Haji adalah ibadah puncak rukun islam yang kelima bagi
orang beriman yang diwajibkan atas mereka yang mampu secara materi (fisik),
psikis (mental) dan spiritual. Kesempatan
berhaji adalah peluang untuk mempraktekan rukun islam sebagai satu kesatuan
(rangkaian) sistem yang tidak dapat dipisahkan satu dengan lainnya. Shalat sebagai sarana pengangkut niat
hamba yang ingin berjumpa Allah SWT (Mulaqu
Rabbihim) dan ingin kembali kepada-Nya (Illaihi
Roji’uun) dalam ibadahnya. Syahadat sebagai
‘roket’ pendorong shalat dengan keinginan (niat) hamba dapat menyaksikan Dzat
Allah di dalam otaknya, seperti yang dilakukan oleh nabi Musa AS di bukit
Tursina. Puasa sebagai ‘roket’
pendorong shalat dengan menyambungkan hati dengan otak hanya ingin berjumpa
Allah SWT di dalam hati. Zakat sebagai
‘roket’ pendorong shalat dengan ikhlas tidak takut kepada neraka dan tidak
berharap surga, hanya ingin berjumpa Allah SWT semata. Mengapa ? Karena
surga dan neraka adalah makhluk yang diciptakan Allah SWT.
Demikian pula dengan ibadah haji terutama saat wukuf di
Padang Arafah. Spiritual wukuf (berdiam
diri/Thuma’ninah/Sabar) juga sebagai ‘roket’

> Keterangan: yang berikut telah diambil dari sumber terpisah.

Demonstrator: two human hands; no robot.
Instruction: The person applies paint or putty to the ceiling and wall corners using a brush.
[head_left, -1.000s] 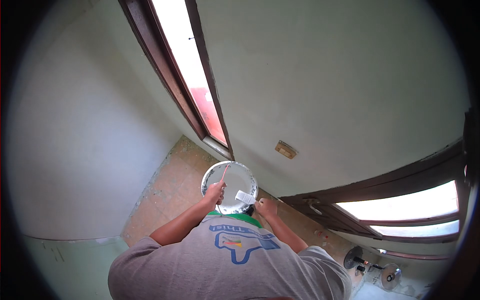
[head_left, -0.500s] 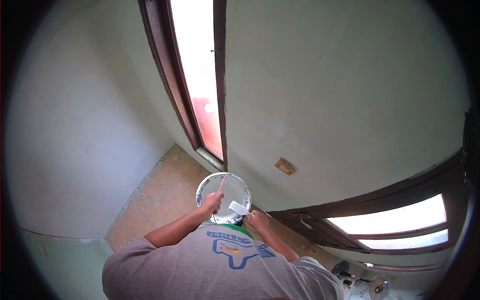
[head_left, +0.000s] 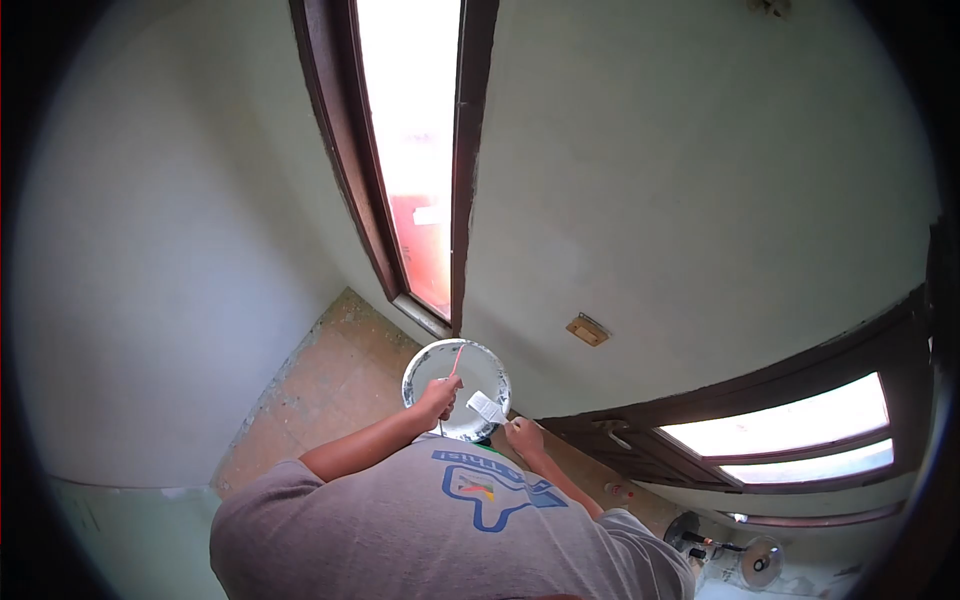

pendorong shalat agar semua perangkat agama (jiwa dengan akal tersambung), tiga
kecerdasan islam (IQ, EQ, SQ) pasti akan tersambung secara sempurna. Lima
perangkat tersebut merupakan roket yang paling besar tenaganya dibanding dengan
lainnya. Dengan tersambungnya lima perangkat islam sebagai agama fitrah
(ruh berkuasa atas diri ini) maka dapat
dijadikan sarana membuktikan man arafa nafsahu waqad arafa rabbahu.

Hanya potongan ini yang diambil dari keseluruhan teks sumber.